= Beginning of Section =

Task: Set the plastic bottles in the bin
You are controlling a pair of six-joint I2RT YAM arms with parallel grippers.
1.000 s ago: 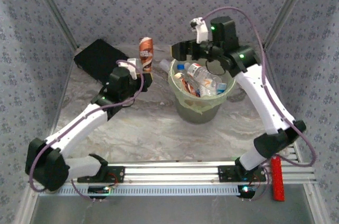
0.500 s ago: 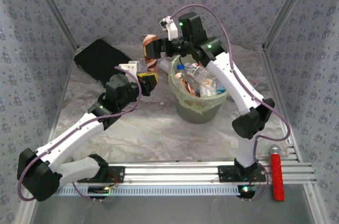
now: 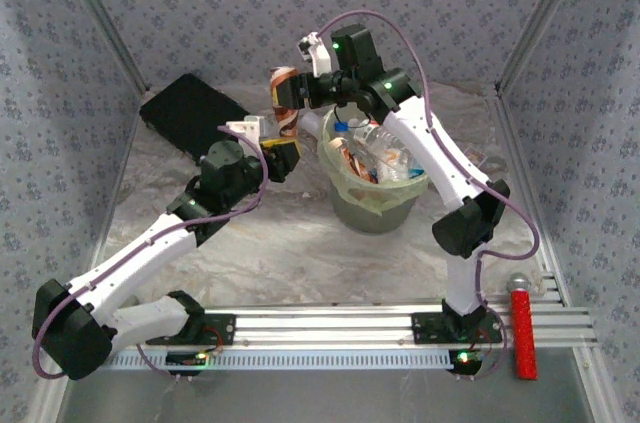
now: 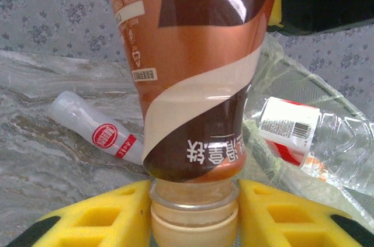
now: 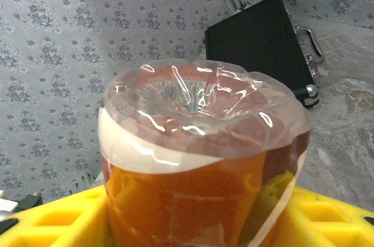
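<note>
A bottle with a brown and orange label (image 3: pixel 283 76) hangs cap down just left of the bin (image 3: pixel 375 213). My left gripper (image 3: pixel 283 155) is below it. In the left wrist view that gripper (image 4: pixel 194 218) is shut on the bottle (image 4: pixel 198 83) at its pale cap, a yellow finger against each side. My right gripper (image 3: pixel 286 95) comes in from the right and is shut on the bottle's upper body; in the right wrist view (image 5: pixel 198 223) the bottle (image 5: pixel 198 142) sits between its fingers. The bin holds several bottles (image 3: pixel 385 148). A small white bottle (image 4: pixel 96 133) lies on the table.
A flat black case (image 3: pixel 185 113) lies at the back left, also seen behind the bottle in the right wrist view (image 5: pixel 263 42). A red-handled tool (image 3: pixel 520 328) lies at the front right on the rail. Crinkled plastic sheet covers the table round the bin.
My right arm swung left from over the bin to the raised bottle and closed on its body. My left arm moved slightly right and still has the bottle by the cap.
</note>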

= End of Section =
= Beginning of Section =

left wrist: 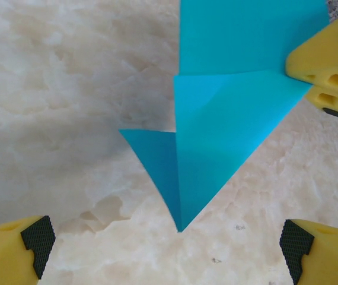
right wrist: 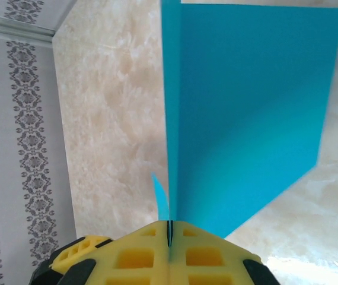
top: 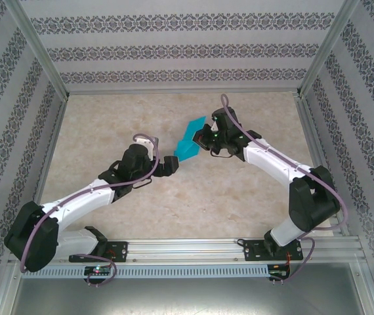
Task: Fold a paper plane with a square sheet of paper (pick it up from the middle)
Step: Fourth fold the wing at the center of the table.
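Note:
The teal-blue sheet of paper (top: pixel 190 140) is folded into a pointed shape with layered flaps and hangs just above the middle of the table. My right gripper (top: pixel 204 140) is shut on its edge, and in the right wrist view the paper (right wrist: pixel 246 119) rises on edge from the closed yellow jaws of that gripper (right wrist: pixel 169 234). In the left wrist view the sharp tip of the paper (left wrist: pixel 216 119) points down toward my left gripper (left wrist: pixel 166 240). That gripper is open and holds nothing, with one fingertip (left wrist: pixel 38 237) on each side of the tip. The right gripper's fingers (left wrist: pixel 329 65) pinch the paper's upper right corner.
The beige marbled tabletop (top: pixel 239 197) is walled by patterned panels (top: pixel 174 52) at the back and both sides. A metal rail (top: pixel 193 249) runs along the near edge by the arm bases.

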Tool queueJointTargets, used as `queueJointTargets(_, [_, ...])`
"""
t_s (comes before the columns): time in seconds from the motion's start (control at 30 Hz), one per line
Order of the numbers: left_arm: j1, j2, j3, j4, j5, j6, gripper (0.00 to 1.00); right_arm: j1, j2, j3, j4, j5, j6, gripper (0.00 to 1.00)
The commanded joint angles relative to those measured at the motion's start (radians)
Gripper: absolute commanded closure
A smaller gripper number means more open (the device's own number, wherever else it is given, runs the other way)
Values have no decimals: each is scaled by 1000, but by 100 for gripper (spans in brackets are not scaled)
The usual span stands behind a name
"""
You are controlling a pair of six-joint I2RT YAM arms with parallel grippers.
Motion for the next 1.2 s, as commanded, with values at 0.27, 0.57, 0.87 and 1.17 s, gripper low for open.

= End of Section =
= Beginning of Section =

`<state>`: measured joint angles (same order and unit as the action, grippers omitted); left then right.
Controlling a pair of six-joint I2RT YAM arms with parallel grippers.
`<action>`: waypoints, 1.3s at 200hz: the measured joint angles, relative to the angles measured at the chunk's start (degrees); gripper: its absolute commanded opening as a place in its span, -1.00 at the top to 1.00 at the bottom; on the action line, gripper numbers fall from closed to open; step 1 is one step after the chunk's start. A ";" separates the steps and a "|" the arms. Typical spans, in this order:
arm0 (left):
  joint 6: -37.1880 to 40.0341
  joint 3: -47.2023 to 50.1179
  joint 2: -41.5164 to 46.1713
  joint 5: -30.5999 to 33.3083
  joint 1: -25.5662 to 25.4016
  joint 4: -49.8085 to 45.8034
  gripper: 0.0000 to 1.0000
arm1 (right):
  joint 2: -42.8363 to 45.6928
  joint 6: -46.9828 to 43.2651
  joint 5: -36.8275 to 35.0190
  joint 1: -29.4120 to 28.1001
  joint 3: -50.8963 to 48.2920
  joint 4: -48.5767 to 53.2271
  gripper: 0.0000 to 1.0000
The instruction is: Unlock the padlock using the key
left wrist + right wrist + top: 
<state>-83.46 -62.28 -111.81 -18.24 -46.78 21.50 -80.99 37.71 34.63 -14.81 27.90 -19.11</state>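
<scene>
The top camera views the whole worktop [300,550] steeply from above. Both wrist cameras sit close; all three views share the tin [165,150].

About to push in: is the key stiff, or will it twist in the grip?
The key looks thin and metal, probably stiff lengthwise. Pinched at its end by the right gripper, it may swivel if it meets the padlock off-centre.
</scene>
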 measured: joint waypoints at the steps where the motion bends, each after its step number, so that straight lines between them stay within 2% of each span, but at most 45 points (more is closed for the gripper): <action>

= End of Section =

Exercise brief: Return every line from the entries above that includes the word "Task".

Response to the exercise:
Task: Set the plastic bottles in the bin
Task: Fold a paper plane with a square sheet of paper (pick it up from the middle)

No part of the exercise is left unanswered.